BEGIN Dataset excerpt
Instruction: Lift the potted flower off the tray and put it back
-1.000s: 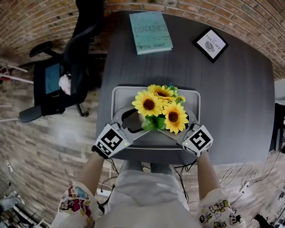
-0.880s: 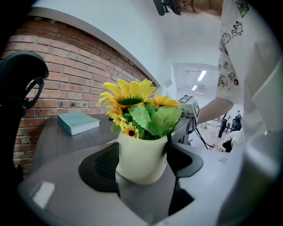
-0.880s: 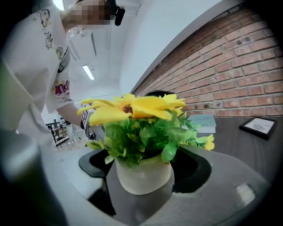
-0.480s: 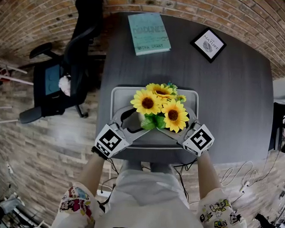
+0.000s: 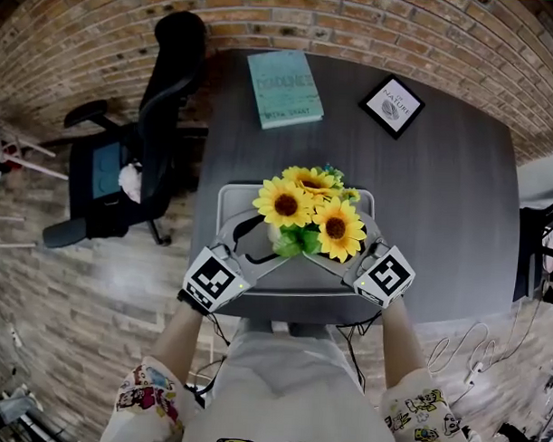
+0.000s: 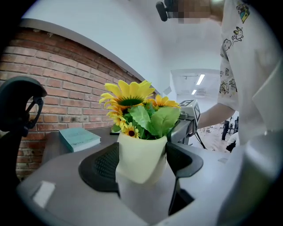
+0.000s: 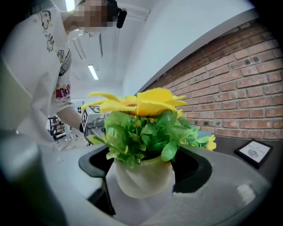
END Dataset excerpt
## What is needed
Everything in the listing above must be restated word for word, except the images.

## Task result
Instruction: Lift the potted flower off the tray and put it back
-1.000s: 
-0.880s: 
-0.880s: 
-0.480s: 
+0.000s: 
+0.000s: 
+0.000s: 

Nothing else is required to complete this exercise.